Papst Benedikt war
schon einmal in Lateinamerika – und zwar im Jahr 2007 in Brasilien, wo er unter anderem
die Vollversammlung der katholischen Bischöfe Lateinamerikas und der Karibik in Aparecida
eröffnete. Vor allem der Papstappell für eine „Kultur des Lebens“ ist dabei der Welt
im Gedächtnis geblieben. Im Anschluss an Treffen von Aparecida wurde ein wegweisendes
Dokument zur Pastoral in Lateinamerika veröffentlicht. Ein Grundlagentext, der auch
die aktuelle Lateinamerikareise des Papstes tiefer verstehen lässt.
Hier eine
passende Lektüre, vorgestellt von Pater Bernd Hagenkord:
Es gibt viele Grundlagentexte,
die nach dem Zweiten Vatikanischen Konzil von einzelnen Ortskirchen oder Verbünden
geschrieben wurden, neben den postsynodalen Schreiben der Päpste zu einzelnen Regionen
wie zuletzt zu Afrika gibt es etwa das Papier „Missionarisch Kirche sein“ der deutschen
Kirche oder die Ergebnisse des Prozesses „Apostelgeschichte 2010“ in Österreich.

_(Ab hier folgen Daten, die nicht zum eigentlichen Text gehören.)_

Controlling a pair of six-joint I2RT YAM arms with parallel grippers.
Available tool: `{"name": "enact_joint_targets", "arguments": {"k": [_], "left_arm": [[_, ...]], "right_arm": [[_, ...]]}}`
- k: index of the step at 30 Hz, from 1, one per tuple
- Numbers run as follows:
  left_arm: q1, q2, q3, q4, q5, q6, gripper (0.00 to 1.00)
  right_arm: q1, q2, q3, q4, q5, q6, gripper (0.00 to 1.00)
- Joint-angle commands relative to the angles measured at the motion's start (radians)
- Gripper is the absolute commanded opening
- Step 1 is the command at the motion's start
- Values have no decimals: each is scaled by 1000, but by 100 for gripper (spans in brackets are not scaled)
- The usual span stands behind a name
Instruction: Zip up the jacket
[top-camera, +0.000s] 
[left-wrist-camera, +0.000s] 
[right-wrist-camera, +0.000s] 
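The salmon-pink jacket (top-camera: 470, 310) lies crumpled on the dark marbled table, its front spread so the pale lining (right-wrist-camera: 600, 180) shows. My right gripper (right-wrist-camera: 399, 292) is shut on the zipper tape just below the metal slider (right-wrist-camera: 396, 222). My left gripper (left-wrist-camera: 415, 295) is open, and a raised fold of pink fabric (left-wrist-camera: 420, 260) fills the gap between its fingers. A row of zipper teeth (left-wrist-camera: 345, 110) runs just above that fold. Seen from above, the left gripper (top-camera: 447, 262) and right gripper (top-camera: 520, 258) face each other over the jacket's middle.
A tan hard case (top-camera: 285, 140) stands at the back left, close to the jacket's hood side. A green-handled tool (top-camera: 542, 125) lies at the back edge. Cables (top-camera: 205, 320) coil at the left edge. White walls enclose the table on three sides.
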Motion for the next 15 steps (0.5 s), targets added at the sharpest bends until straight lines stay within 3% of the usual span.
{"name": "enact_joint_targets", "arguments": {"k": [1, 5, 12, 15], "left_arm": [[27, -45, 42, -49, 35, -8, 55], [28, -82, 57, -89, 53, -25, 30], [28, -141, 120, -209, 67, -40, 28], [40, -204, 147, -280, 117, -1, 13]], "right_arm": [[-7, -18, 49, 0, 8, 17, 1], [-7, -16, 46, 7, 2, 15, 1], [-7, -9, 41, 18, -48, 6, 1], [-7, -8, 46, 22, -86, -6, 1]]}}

Unter
diesen Dokumenten haben die Texte der Generalversammlungen der lateinamerikanischen
Bischöfe immer herausgeragt, Puebla und Medellin waren zwei auch die übrige Kirche
prägende Versammlungen, die unter anderem die Option für die Armen formuliert haben.
Im
Mai 2007 haben sich die Bischöfe und viele Berater wieder versammelt, dieses Mal im
brasilianischen Aparecida. Benedikt XVI. hatte die zweiwöchige Versammlung eröffnet.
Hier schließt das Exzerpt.